Nearly three years after Avnet added Cisco to its line card as a data center partner, it's become one of the more visible distribution players in the Cisco mix, especially where Cisco's Unified Computing System is concerned.
That's thanks in no small part to Avnet's own industry heft, and the growth of UCS since its March 2009 unveiling as well. As a new entrant into the server market, it's been a needed home run for Cisco, especially during the painful restructuring the networking king mounted starting in 2011.
But Avnet also occupies a unique place among Cisco distributors in that it's a $25.7 billion company -- Cisco's first data center specialty distributor in the U.S. -- not focused on any other major Cisco lines. Avnet's Cisco purview won't expand anytime soon, insist Avnet and Cisco executives, because the data center opportunity around Cisco, UCS, Nexus and other related products, and ecosystem partners such as EMC and NetApp, is a total addressable market well into the billions on its own.
"We're very comfortable with each other," Jeff Bawol, president, Avnet Technology Solutions, Americas, told CRN in a recent interview. "The energy with them and the cultural alignments were there from the beginning."
The growth of Cisco's overall distribution business in the past two years has been one of its best-kept secrets -- a gradual ascent, behind the scenes, while macro-events such as a supply chain crisis in 2010 and Cisco's retrenching away from scores of "market adjacencies" and back toward core priorities claimed most of the headlines.
Scott Brown, Cisco vice president, worldwide distribution, recently confirmed to CRN that after several years of flat sales, Cisco's distribution revenue grew from $9.6 billion to $13 billion from 2010 to 2012, and now accounts for more than 28 percent of Cisco's $46 billion in annual revenue. Cisco maintains approximately 170 distributors worldwide, from global powers such as Ingram Micro, Tech Data and Westcon Group's Comstor business to a constellation of regional distributors and specialty houses.
Avnet's role in that mix, however, is quite specific. For starters, it's both a configure-to-order (CTO) and build-to-order (BTO) distributor for Cisco UCS. It has an L6 designation -- a Cisco manufacturing term meaning that Avnet is authorized to build servers from the ground up, combining sheet metal, processors, power supplies and all other necessary components.
"Avnet was the first distributor to earn this Cisco designation," Brown said. "It provides partners with a flexible and rapid delivery of custom data center solutions to customers."
Avnet declined to provide its exact Cisco numbers, but Darren Adams, general manager and vice president of Avnet's Cisco Solutions Group, said Avnet transacts Cisco data center deals with more than 100 partners per quarter. The L6 designation has proven huge, he said, because it gives Avnet the advantage of being able to build UCS servers and prioritize its role in the supply chain with that flexibility. But Avnet also has staffed the opportunity aggressively from a sales perspective.
"All of our Cisco-quota-carrying individuals have a Cisco DCUCAM [Data Center Unified Computing for Account Managers] certification," Adams said. "Half of our field sales force carries that."

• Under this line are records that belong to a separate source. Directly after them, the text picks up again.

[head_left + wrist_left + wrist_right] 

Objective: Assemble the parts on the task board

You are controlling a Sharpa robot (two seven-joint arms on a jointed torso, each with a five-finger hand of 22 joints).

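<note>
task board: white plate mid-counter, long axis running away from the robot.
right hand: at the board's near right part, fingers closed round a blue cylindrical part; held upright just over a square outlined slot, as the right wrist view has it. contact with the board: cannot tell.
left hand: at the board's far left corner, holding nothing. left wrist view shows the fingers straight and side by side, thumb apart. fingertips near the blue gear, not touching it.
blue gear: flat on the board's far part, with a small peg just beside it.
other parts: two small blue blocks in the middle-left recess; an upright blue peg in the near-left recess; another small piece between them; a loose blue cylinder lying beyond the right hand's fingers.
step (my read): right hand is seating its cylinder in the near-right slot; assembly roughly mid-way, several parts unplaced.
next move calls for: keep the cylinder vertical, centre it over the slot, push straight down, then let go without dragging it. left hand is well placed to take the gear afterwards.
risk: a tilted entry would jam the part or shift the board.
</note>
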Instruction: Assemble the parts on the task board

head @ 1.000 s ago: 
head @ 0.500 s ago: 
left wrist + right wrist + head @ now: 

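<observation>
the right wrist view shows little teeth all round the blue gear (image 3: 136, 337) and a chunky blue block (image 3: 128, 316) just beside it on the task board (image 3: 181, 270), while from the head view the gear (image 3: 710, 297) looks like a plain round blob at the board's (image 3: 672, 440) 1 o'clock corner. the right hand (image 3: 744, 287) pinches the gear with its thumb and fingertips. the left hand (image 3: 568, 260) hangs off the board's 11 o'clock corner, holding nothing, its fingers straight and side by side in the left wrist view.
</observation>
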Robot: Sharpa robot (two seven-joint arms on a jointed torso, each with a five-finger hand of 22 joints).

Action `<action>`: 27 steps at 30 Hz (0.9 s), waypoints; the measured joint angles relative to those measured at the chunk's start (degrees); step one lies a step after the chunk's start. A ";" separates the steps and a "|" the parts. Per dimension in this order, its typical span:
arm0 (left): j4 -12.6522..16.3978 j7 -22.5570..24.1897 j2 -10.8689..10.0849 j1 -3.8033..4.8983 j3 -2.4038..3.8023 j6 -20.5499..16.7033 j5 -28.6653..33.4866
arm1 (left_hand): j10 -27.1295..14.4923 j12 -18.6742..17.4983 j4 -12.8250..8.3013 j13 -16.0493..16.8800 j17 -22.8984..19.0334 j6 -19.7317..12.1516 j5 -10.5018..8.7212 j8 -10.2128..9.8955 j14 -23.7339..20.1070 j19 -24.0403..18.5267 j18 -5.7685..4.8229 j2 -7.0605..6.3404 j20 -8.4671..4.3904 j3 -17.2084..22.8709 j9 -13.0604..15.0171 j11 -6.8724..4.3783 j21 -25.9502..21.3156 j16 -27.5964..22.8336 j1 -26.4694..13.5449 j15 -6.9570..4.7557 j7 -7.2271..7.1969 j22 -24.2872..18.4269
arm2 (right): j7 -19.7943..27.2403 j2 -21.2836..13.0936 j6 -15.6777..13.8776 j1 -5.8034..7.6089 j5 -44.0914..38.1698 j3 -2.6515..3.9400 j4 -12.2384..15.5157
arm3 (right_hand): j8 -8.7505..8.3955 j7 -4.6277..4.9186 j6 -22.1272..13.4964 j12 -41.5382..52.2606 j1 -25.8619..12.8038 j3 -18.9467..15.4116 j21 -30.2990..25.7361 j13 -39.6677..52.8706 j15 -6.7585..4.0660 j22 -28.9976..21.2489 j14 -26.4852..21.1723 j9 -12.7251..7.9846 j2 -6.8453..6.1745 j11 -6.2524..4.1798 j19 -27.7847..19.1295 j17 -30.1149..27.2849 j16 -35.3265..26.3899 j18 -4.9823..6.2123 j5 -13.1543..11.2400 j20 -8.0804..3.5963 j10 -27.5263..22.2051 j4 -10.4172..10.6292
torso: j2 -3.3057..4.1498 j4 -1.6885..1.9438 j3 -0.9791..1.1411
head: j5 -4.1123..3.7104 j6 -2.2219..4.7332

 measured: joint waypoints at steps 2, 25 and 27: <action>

The growth of UCS for Cisco might limit some of Avnet's specialty in the future; Ingram Micro, for example, was just confirmed as a UCS B-series and C-series BTO partner in the U.S. for Cisco. But Avnet also is broadening its Cisco relationship in other ways.
Earlier this year, it hosted a second Avnet-Cisco Executive Summit, a conference specific to data center solution providers building Cisco-centric solutions. And although the Avnet-Cisco relationship initially covered the U.S., Avnet will expand its Cisco purview through it's planned acquisition of Stuttgart, Germany-based Magirus Group, which serves similar Cisco data center distribution needs in the EMEA region.
Bawol believes Cisco has been successful with UCS because it addresses how customers are looking to buy infrastructure: as line-of-business architecture rather than networked pieces of IT. Avnet's various solution-selling programs have been trying to address that same customer interest, he said, not only with Cisco but also in its major practices with Hewlett-Packard, IBM and other vendors.
"It used to be a separate sales process depending on the department, but what's happening is that convergence, and our approach to solutions and solutions distribution and vertical focuses, plays right into that convergence," Bawol said.
Avnet supports both of the major UCS-centric converged infrastructure plays -- the VCE-led Vblock model, which ties Cisco, EMC and VMware technology together in a tightly integrated stack, and the FlexPod model, a reference architecture for building with Cisco, NetApp and VMware -- and Adams said there's more than enough market opportunity for each.
Solution providers have been happy with how they can build sophisticated network and computing stacks around Cisco's UCS vision, Adams said.
"Cisco looked at the whole architectural picture from the ground up," Adams said. "They looked at virtualization and what the effect was going to be there and designed UCS to go after that. It's done a great job as a piece of converged infrastructure and the building of that cloud-based network solution."